“Travels to mysterious Africa”, Accra (2007), Museum of Cape Coast Castle (2009)

cape03Dal mese di giugno 2009, la nostra mostra “Travels to mysterious Africa”, già esposta al Centre Culturel Francais di Accra, ha trovato una sede permanente nella “sala del Governatore” del Castello di Cape Coast in Ghana.

Il Castello di Cape Coast fu fondato dagli Svedesi nel 1653 con il nome di “Carolusburg”, temporaneamente occupato da un capo locale di Fetu e poi dagli Olandesi, nel 1665 fu catturato dagli Inglesi che lo ampliarono a più riprese trasformandolo nel quartier generale della Royal African Company. Il Castello di Cape Coast è un simbolo, un “luogo di memoria”, emblematico di una delle più tragiche vicende dell’umanità – la tratta transatlantica degli schiavi.

Travels to mysterious Africa (15th – 18th centuries)

After many centuries of disinterest it was only towards the end of the 13th and the start of the 14th century that European ships started travelling the mysterious routes beyond the Pillars of Hercules towards the south.

The reasons for these voyages were varied and included commercial exigencies such as the need to circumvent the strong Mameluke Empire of Egypt (at that time an obstacle to trading) and the desire to find a direct route to the extraordinary gold sources of tropical Africa.

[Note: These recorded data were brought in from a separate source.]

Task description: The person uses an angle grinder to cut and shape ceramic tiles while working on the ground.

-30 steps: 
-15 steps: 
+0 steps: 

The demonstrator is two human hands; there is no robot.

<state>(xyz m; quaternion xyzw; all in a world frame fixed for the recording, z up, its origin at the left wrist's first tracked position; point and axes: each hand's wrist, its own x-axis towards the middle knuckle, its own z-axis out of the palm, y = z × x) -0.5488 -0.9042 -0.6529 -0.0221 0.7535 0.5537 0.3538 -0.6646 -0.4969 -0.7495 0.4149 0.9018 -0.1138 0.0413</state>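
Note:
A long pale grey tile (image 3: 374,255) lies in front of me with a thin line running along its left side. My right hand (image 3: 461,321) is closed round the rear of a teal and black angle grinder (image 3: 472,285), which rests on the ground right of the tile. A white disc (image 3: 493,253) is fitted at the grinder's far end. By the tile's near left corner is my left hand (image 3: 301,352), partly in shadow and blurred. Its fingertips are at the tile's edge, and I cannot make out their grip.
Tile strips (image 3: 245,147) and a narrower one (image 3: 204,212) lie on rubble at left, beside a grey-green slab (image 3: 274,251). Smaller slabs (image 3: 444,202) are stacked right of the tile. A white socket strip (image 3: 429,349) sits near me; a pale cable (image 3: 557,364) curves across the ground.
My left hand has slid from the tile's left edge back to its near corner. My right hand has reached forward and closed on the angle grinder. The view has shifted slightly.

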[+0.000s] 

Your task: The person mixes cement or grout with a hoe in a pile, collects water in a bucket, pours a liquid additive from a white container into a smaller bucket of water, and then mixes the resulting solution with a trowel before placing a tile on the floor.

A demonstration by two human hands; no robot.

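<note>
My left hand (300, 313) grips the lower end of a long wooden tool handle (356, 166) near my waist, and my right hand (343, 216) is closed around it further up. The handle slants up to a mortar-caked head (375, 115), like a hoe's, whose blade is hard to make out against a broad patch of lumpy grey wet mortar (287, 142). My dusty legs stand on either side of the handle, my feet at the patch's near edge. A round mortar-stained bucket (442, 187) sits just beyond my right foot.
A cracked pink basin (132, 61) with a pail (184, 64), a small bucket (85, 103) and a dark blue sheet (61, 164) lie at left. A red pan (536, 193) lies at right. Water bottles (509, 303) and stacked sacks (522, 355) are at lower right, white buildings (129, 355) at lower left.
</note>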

There were also religious aspirations of establishing contact with the mythical Kingdom of Prester John and Christian Ethiopia with which Europe had maintained only sporadic relations during the Middle Ages.

Those first forays were mainly by the Genoese and Catalans, however, they were destined to cease within a few decades due to the population and economic crisis in Europe in the middle of the 14th century.

It was the start of the 15th century before great voyages towards Africa were once again undertaken. Portugal, which at that time was a small, poor and under-populated country, was the promoter of the initiative.

The Portuguese, who themselves were only liberated from Arabian domination little more than 150 years before, took advantage of their privileged geographical position and of their experience in Atlantic navigation. A technical problem which up to then had impeded navigation along the African coast was in fact resolved during those years: a route was perfected which, by taking a wide arc near the Azores, allowed the caravels to return to Europe using the trade winds from the south-west.

The new ships which replaced the Mediterranean type galleys with sails and oars, the discovery of a system to overcome the obstacle of the constant southerly winds and, probably most important of all, the conquering of a certain psychological reluctance of navigating towards unknown seas were the factors which prepared the Lusitanians to play the main role in the new adventures.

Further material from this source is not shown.